Common disease in childrens: asthma

Asthma is a disease that causes the bronchial tubes (these tubes let air in and out of your lungs, so you can breathe) to become swollen and inflamed. During an asthma attack, the bronchial tubes swell and this makes it difficult for the air to move in and out of the lungs. Asthma can develop at any age but most often begins in childhood. 

Asthma is the most common chronic disease in children. In the past few years the symptoms of asthma increased in children and adolescents that is why asthma has become more important this year. It increased more in low-middle income countries. It increased more in these countries because the medication for asthma usually has a high cost and the younger you are the more it costs. Because of the high costs of the medication, people in these countries have more difficulty fighting asthma. Most of the children that have asthma end up seriously ill in the hospital. Because of this, asthma has become a more serious topic and the health system implemented measures to control the situation. One of the things that they have done is the availability and affordability of essential medications for asthma so people can afford these medications and fewer children end up in the hospital 

A common disease in adults: hypertension 

Hypertension is also called high blood pressure. If you have high blood pressure, the force of the blood pushing against the artery walls is consistently too high, which means that the heart has to work harder to pump blood. This disease sounds like you don’t have to worry too much about it but hypertension can lead to severe health complications like heart disease. High blood pressure is most common in adults because of stress, unhealthy bad choices, alcohol, too much salt in the diet…

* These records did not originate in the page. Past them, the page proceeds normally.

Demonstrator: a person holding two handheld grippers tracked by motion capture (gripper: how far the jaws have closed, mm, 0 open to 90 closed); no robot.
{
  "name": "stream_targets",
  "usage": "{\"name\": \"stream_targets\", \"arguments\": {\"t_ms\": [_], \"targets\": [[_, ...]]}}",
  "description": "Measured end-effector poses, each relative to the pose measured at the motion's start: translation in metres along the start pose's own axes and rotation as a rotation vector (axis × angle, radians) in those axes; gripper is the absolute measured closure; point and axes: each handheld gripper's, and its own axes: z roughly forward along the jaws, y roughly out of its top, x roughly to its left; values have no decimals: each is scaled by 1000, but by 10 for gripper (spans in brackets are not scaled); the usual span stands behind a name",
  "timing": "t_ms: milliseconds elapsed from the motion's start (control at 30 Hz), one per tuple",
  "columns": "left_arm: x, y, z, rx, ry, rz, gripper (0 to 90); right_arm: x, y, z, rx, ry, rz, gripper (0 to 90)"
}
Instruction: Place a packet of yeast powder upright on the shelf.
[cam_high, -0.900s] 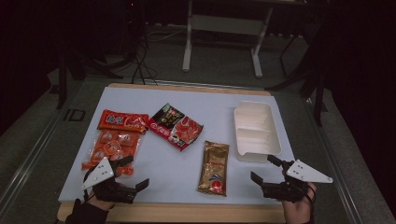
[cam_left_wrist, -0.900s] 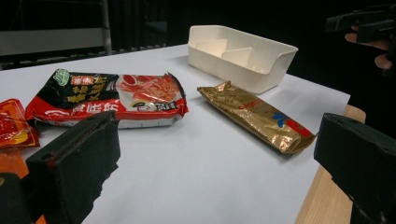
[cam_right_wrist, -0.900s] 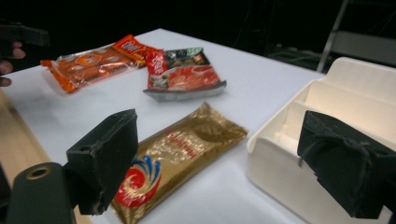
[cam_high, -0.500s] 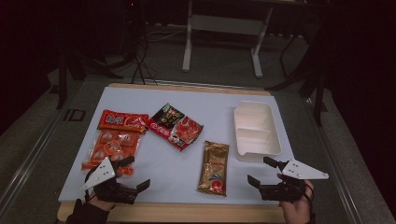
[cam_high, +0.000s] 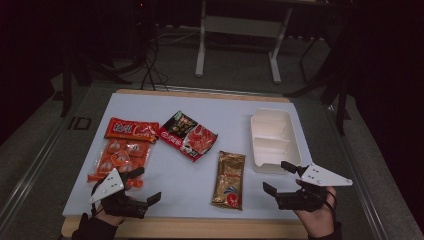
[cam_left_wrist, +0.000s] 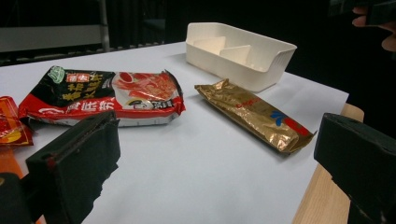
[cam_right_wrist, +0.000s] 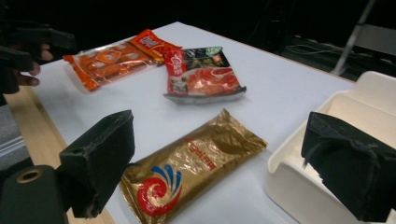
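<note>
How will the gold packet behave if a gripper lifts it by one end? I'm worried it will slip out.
The gold packet looks glossy and crinkled, so probably slippery. It lies flat and thin, likely light and floppy; held by one end it would probably sag.

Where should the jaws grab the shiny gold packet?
Probably across the middle of the gold packet, pinching its two long edges from above. It lies flat on the table, long and narrow, and the open right gripper is closest to it.

Wide-parted black jaws of the right gripper (cam_right_wrist: 219, 163) frame a flat gold foil packet (cam_right_wrist: 196, 163) lying just beside the white plastic divided tray (cam_right_wrist: 359, 107); farther from the tray lie a red-and-black snack bag (cam_right_wrist: 203, 74) and an orange clear-windowed packet (cam_right_wrist: 112, 58).
</note>
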Motion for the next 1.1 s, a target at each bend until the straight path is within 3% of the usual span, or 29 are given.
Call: {"name": "stream_targets", "arguments": {"t_ms": [333,533,667,700,1100], "targets": [[0,0,1,-1,-2,-6,7,-5,17,9,4,-18,15,103],[1,0,1,1,-3,-8,7,-6,31,20,16,-38,-23,134],[1,0,2,1,-4,-10,7,-8,39,29,29,-45,-23,143],[1,0,2,0,-5,-11,7,-9,42,35,51,-28,-11,140],[1,0,2,2,-9,-8,7,-17,48,70,93,-46,3,145]]}}
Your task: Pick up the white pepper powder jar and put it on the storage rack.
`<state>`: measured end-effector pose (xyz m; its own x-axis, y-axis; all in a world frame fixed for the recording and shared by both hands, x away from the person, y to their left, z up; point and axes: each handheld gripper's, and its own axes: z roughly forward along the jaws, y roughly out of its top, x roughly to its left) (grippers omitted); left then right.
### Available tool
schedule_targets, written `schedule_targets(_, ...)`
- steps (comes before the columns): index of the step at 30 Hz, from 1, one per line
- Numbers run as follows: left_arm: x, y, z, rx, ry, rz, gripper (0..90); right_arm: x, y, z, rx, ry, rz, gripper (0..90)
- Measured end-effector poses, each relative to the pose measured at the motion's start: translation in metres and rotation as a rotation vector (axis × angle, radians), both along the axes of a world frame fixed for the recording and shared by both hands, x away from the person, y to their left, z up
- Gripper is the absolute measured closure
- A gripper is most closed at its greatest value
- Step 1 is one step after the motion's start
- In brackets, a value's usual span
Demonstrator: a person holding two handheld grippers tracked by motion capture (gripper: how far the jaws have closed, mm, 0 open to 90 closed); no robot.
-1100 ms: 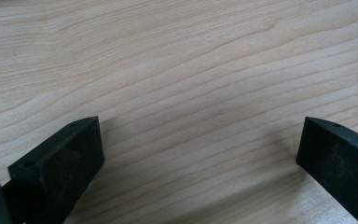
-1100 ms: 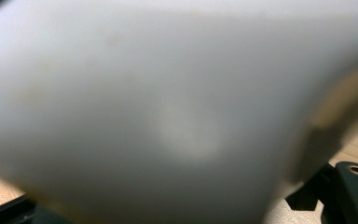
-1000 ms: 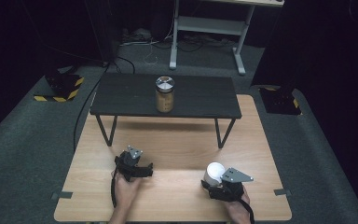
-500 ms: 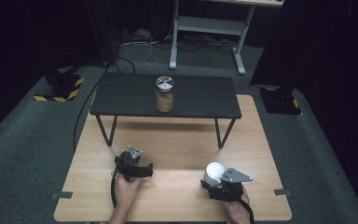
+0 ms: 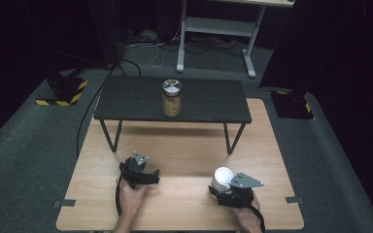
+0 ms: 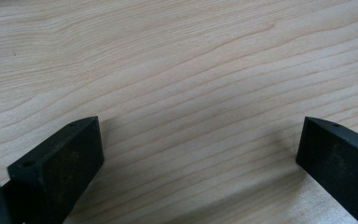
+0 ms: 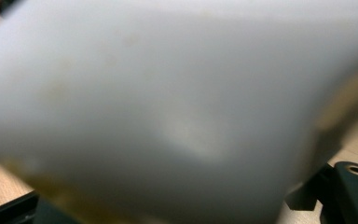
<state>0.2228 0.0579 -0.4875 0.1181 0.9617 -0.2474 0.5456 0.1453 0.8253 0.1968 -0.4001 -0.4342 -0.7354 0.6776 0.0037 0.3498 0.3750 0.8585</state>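
High view: right claw (image 5: pixel 219 187) clenched on white cup (image 5: pixel 222 176); left claw (image 5: pixel 135 162) released, over table (image 5: pixel 184 155)

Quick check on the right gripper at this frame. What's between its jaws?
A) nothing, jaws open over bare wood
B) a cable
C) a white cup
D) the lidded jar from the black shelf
C: in the high view the right gripper is closed on a white cup near the wooden table's front edge, and the cup's white wall sits right up against its own camera, while the jar stands on the black shelf.
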Motion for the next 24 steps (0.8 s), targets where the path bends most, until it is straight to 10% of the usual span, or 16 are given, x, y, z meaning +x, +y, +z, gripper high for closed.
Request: schedule_targets(24,0.000,0.000,0.000,0.000,0.000,0.000,0.4,0.015,0.001,0.031,0.000,-0.008,0.051,30.8)
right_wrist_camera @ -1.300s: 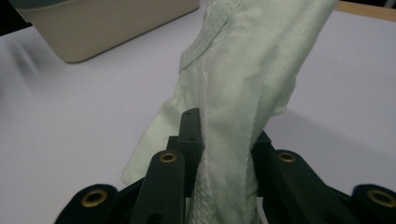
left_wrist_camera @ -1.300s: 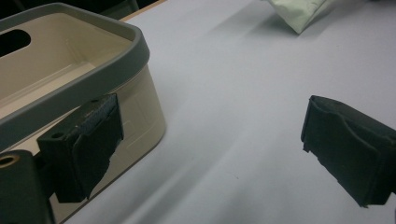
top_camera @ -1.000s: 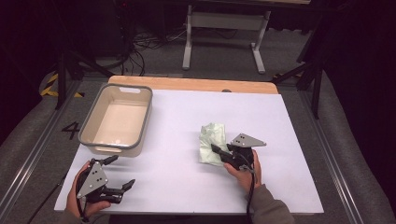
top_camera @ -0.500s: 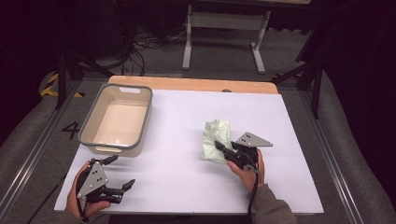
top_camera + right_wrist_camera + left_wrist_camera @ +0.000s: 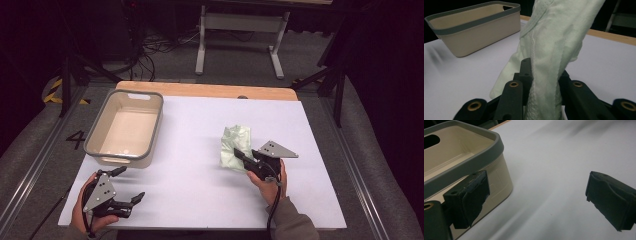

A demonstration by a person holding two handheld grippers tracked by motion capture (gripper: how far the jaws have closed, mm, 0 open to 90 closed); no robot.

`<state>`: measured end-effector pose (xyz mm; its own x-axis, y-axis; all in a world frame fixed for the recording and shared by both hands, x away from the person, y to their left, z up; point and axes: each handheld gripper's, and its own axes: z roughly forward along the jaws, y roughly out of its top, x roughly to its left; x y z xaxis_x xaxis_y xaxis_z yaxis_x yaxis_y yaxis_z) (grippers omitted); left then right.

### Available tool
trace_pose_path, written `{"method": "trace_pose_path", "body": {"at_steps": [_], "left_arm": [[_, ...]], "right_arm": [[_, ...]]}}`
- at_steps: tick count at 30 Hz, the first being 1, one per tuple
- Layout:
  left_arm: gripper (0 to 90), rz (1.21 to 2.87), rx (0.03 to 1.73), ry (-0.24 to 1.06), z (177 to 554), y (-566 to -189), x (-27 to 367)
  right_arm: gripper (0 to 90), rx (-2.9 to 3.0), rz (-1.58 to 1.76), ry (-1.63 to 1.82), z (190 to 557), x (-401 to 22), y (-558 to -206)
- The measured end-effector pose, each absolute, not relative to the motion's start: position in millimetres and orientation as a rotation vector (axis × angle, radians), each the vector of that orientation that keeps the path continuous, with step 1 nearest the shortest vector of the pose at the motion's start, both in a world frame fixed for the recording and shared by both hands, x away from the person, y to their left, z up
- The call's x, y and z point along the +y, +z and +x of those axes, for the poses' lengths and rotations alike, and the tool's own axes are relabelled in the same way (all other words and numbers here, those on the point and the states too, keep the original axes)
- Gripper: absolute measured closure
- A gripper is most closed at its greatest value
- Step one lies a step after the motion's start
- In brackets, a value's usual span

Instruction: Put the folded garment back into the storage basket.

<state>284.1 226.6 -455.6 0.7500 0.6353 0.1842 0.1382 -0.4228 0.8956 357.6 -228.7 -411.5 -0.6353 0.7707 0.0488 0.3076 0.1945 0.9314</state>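
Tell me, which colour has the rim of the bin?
Grey, above beige walls of the bin; the left gripper view shows it best.

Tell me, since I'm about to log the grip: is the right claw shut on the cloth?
Shut on it. The right claw has its jaws pressed against both sides of the pale green cloth, bunching it.

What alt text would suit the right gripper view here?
The right gripper is shut on a pale green cloth, which rises between its black jaws. Behind, at left, a beige bin with a grey rim stands on the white table.
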Motion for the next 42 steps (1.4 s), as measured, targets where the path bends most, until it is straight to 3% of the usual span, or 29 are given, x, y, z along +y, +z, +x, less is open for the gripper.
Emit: {"method": "trace_pose_path", "body": {"at_steps": [27,42], "left_arm": [[6.3,1.959,0.59,0.637,283,-456,226],[6.3,1.952,0.581,0.64,284,-455,227]], "right_arm": [[75.0,1.958,1.003,1.488,368,-229,-394],[75.0,1.949,0.987,1.526,384,-210,-384]]}}
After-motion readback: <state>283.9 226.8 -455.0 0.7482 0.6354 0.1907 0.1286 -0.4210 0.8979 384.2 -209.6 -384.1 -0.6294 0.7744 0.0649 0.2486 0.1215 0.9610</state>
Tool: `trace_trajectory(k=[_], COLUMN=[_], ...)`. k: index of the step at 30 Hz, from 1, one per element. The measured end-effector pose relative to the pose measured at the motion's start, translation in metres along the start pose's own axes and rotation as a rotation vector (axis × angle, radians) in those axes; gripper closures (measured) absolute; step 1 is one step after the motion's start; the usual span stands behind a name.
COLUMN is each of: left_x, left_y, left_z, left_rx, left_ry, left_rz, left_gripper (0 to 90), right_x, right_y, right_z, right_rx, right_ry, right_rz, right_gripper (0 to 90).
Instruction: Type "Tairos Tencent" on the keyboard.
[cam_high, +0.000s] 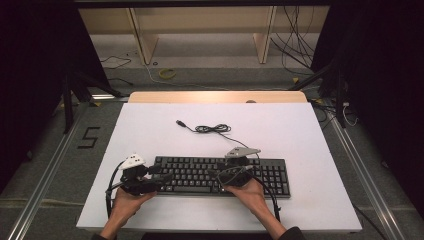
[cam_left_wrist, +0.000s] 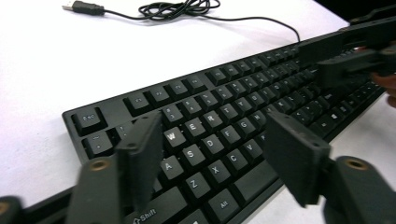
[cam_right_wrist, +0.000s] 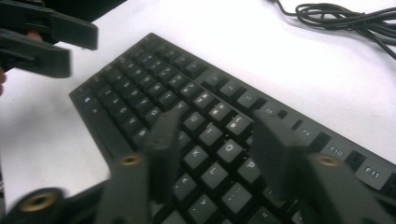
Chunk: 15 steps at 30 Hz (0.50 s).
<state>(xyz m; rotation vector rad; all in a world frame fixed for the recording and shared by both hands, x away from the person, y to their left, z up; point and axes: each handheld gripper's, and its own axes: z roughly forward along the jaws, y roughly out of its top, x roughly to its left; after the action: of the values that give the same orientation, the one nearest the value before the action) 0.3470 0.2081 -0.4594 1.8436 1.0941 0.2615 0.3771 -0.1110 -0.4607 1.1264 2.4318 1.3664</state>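
A black keyboard (cam_high: 260, 175) lies near the front of the white table top (cam_high: 300, 135). Its cable (cam_high: 212, 129) is coiled behind it and ends in a USB plug (cam_high: 180, 122). My left gripper (cam_high: 162, 175) is held over the keyboard's left end. In the left gripper view it (cam_left_wrist: 215, 135) is open above the W, A, S and D keys of the keyboard (cam_left_wrist: 233, 93). My right gripper (cam_high: 220, 174) hovers over the middle keys. In the right gripper view it (cam_right_wrist: 215, 128) is open over the K, L, O and P keys. Nothing is between either pair of jaws.
The right gripper (cam_left_wrist: 327, 58) appears far off in the left gripper view, and the left gripper (cam_right_wrist: 81, 49) in the right gripper view. A wooden strip (cam_high: 215, 96) borders the table's far edge. Beyond lie floor cables (cam_high: 300, 45) and shelf legs (cam_high: 142, 40).
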Motion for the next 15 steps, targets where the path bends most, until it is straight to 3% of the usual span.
trace_trajectory(k=[9, 15], left_x=[0.003, 0.001], left_y=[0.001, 0.002], left_z=[0.009, 0.019], left_rx=[0.062, 0.099], left_ry=[0.036, 0.041], left_rz=[0.006, 0.026], left_gripper=[71.8, 85.4], right_x=[0.004, 0.007], right_y=[-0.007, -0.011], right_z=[-0.014, -0.022], right_rx=[-0.025, -0.043], right_ry=[0.024, 0.034], right_rz=[-0.015, -0.019], right_gripper=[37.3, 35.0])
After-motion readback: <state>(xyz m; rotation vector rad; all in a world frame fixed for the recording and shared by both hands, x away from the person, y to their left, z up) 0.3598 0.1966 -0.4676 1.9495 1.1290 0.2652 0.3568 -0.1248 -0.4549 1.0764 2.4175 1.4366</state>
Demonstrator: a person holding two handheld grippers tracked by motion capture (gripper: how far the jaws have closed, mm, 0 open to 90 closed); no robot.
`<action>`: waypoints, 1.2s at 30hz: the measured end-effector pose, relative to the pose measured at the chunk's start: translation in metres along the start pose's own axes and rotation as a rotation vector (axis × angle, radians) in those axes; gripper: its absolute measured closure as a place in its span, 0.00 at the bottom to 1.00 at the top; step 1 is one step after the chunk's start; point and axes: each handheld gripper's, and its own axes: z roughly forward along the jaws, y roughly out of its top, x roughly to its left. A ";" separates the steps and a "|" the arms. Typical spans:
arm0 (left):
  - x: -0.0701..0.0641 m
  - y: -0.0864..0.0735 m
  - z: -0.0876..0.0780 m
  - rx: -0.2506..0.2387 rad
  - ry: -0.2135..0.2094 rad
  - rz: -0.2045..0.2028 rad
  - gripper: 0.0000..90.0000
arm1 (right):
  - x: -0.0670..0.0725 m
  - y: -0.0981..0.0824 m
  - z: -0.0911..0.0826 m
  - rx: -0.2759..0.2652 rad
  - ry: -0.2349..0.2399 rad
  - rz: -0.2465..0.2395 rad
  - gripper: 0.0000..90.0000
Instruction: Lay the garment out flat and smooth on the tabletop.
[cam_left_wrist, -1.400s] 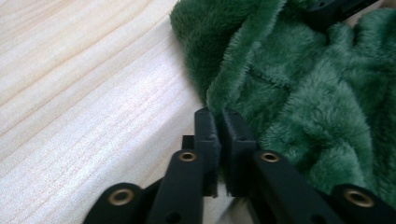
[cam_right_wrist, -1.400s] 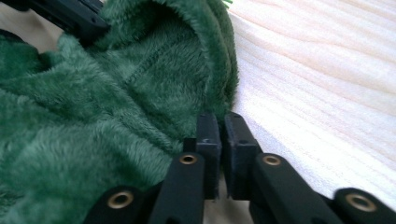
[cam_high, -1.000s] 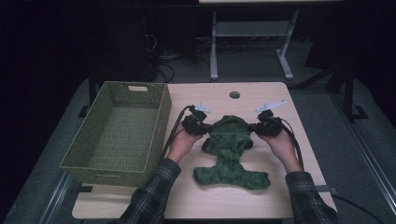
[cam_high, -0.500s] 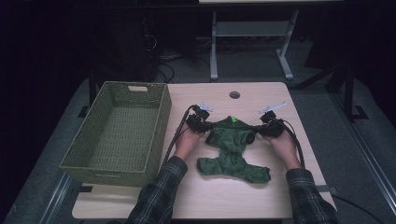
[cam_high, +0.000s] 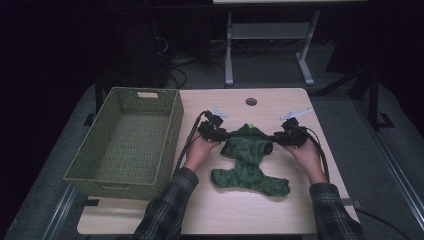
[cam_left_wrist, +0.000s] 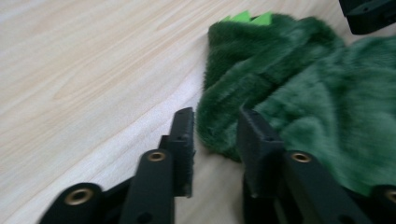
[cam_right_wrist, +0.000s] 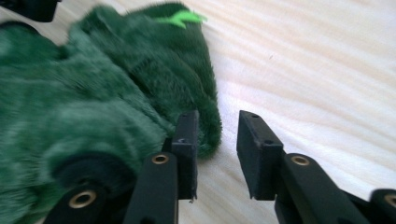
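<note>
A dark green fuzzy garment (cam_high: 248, 162) with bright green spikes (cam_high: 248, 126) at its top lies spread on the wooden table (cam_high: 240, 215). My left gripper (cam_high: 220, 134) sits at its upper left corner and my right gripper (cam_high: 280, 137) at its upper right corner. In the left gripper view the jaws (cam_left_wrist: 215, 126) have just been opening, and the garment's edge (cam_left_wrist: 219, 126) lies loose between them. In the right gripper view the jaws (cam_right_wrist: 217, 126) have also just been opening, and the fuzzy edge (cam_right_wrist: 208, 121) rests against the left pad only.
A green woven basket (cam_high: 125, 140) stands on the table's left side, close to my left hand. A round cable hole (cam_high: 251, 101) is near the far edge. A metal desk frame (cam_high: 270, 35) stands on the floor beyond the table.
Both grippers held the garment's upper corners and pulled them apart; now their jaws have opened and the garment lies released on the table. The hands stayed nearly in place.
</note>
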 end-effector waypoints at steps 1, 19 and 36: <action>-0.001 0.000 -0.004 0.002 -0.013 -0.002 0.70 | 0.001 0.001 -0.004 -0.007 -0.001 0.001 0.74; -0.041 -0.030 -0.068 -0.049 -0.104 0.052 0.39 | 0.035 -0.009 -0.049 -0.143 0.084 -0.027 0.70; -0.076 -0.102 -0.091 -0.017 -0.072 0.122 0.15 | 0.086 -0.012 -0.055 -0.152 0.213 -0.142 0.69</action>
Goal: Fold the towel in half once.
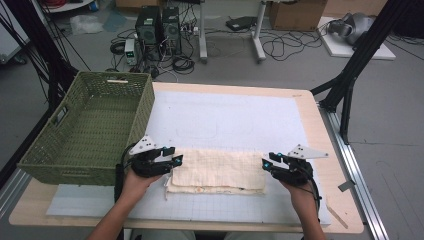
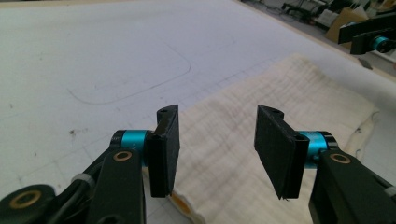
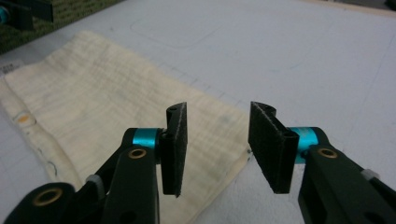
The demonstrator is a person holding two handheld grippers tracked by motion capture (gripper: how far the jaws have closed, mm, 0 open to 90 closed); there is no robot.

The increasing number of people with hypertension and its consequences have become an important topic recently. In the past decade hypertension was a problem in high-income countries but now is a problem in low-middle-income countries.

 In low-middle-income countries, the number of patients with hypertension has increased, and only 1 out of 3 people that have hypertension knows it. This rising burden leads to an increase in cost in health systems which makes economic access to medications more difficult. The high costs of medication make people that live in a low middle-income country struggle with affording the medications and make more people end up in the hospital very ill. This is why hypertension affects more low-middle-income countries.